Q. Quand et comment as-tu découvert les jeux vidéo?

J’ai plongé dans l’univers du jeu vidéo grâce à mon père : il montait des ordinateurs avec mon oncle dans le salon familial afin de pouvoir jouer à Quake II. J’ai donc été exposé très rapidement aux technologies liées aux jeux vidéo.

Q. À propos de soutien aux personnes LGBTQ+, comment penses-tu que l’industrie pourrait s’améliorer sur cet aspect-là?

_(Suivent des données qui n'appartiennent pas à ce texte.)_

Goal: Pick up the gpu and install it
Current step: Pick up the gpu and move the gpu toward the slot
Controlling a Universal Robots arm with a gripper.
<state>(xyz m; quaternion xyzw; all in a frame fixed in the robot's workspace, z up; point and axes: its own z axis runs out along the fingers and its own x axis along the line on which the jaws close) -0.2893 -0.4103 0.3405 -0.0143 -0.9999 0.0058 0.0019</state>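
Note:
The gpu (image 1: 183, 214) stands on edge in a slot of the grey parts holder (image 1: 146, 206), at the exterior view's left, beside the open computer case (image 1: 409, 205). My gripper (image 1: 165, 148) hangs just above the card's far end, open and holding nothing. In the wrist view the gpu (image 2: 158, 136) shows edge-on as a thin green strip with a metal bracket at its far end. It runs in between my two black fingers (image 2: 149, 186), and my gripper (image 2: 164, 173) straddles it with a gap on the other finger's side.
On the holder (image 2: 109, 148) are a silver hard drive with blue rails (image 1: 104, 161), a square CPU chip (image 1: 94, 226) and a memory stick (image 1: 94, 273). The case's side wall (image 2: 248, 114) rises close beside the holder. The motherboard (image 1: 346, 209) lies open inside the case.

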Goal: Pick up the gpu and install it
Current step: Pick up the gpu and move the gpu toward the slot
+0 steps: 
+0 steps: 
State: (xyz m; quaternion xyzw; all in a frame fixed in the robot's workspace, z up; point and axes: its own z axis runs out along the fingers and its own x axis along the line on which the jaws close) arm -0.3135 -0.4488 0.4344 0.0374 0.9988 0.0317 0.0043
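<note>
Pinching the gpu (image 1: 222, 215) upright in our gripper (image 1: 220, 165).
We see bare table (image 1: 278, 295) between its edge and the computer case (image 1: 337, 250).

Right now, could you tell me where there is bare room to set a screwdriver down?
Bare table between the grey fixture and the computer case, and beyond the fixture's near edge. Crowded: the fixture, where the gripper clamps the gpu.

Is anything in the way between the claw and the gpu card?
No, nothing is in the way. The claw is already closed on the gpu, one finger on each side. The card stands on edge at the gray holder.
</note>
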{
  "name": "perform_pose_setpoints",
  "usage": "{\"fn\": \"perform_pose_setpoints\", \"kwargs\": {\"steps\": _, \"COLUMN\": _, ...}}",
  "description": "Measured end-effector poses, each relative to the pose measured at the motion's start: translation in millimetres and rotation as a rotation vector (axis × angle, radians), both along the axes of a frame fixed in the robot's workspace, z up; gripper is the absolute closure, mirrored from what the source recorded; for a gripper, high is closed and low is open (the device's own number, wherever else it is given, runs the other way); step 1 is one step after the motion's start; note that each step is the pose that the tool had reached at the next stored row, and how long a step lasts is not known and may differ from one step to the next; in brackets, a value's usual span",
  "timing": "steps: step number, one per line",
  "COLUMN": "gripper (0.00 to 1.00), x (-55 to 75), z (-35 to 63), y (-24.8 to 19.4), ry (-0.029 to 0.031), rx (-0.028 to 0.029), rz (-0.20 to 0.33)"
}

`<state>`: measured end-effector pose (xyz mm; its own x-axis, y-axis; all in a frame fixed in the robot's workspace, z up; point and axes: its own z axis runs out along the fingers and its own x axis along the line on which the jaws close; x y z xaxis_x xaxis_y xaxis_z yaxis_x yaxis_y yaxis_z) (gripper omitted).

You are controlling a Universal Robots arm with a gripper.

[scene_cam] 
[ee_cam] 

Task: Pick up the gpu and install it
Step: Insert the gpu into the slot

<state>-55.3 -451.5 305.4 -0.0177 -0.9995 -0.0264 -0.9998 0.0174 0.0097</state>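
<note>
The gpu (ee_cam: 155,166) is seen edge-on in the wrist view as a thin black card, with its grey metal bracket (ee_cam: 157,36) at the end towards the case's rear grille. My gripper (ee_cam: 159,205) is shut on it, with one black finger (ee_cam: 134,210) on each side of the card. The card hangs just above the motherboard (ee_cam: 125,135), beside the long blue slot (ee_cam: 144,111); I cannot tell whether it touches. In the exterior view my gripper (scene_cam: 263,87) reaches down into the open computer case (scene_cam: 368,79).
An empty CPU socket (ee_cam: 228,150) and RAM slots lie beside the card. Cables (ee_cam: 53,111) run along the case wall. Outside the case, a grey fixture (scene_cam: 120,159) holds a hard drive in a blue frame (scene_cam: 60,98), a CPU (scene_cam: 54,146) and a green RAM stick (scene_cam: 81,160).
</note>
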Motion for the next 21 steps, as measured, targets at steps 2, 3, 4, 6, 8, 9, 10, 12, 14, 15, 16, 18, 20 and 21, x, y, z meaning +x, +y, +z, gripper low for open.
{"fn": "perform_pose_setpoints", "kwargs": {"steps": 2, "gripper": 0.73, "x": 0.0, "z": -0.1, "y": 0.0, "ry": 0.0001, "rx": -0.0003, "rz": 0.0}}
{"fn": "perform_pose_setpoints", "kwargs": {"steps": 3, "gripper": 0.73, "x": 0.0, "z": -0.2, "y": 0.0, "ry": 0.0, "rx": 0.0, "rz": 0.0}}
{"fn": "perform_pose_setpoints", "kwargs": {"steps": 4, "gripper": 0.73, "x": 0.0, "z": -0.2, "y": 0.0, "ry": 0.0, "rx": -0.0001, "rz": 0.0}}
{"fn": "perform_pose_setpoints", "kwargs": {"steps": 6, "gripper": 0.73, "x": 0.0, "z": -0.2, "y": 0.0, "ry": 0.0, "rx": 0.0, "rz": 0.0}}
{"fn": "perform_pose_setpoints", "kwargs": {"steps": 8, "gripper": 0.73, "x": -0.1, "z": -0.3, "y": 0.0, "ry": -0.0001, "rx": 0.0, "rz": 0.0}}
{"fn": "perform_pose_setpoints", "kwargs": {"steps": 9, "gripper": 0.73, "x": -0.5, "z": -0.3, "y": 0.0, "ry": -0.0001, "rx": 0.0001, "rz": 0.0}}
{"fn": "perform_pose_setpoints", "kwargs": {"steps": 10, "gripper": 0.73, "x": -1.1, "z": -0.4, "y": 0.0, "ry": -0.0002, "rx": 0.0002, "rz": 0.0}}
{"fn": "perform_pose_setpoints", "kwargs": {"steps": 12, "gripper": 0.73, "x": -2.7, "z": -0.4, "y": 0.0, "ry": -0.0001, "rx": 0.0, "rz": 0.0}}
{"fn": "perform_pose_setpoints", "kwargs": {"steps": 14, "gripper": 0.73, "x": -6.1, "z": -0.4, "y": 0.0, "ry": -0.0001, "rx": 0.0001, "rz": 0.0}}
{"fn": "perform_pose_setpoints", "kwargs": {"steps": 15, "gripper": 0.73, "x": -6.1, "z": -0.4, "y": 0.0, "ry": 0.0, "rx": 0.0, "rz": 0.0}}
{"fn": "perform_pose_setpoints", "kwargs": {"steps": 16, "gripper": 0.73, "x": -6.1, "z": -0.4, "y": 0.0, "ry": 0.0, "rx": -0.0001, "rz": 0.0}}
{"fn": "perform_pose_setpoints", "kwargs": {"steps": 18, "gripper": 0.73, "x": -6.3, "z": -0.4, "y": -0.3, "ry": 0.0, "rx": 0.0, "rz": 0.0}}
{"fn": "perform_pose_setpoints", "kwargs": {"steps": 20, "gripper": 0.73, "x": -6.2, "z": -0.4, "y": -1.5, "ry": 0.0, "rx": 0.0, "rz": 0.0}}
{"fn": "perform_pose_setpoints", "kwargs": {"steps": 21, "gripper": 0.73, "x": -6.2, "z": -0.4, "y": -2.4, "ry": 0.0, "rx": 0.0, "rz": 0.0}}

Je suis d’avis que l’industrie est sur la bonne voie. Je pense notamment à la révélation de l’homosexualité de Soldier 76 (Overwatch) ou bien à celle d’Elie (The Last of Us). Toutefois, il y a encore du travail à faire : j’aimerais voir encore plus de personnages issus de la diversité sexuelle et de genre. Par exemple, des personnages qui afficheraient des orientations sexuelles moins connues, comme la pansexualité ou l’asexualité, ou qui se présenteraient comme des personnes intersexes ou trans. Cela aurait pour effet d’éduquer la communauté des joueurs, d’ouvrir leurs horizons et, du même coup, de diminuer les insultes à connotation homophobe qu’ils se lancent quotidiennement entre eux lors de parties en ligne. Aussi, on peut observer encore plusieurs stéréotypes de genre, pour ce qui est de l’identité et de l’apparence de la majorité des personnages (la fille très peu habillée, qui est soumise à l’homme, l’homme musclé avec des gros fusils, qui sauve le monde).

 

 Q. Que fais-tu quand tu ne diffuses pas?

Je suis avant tout un papa à la maison (pour le moment). Sinon, quand le budget le permet, je fais le tour des microbrasseries pour goûter aux bières qu’on produit au Québec.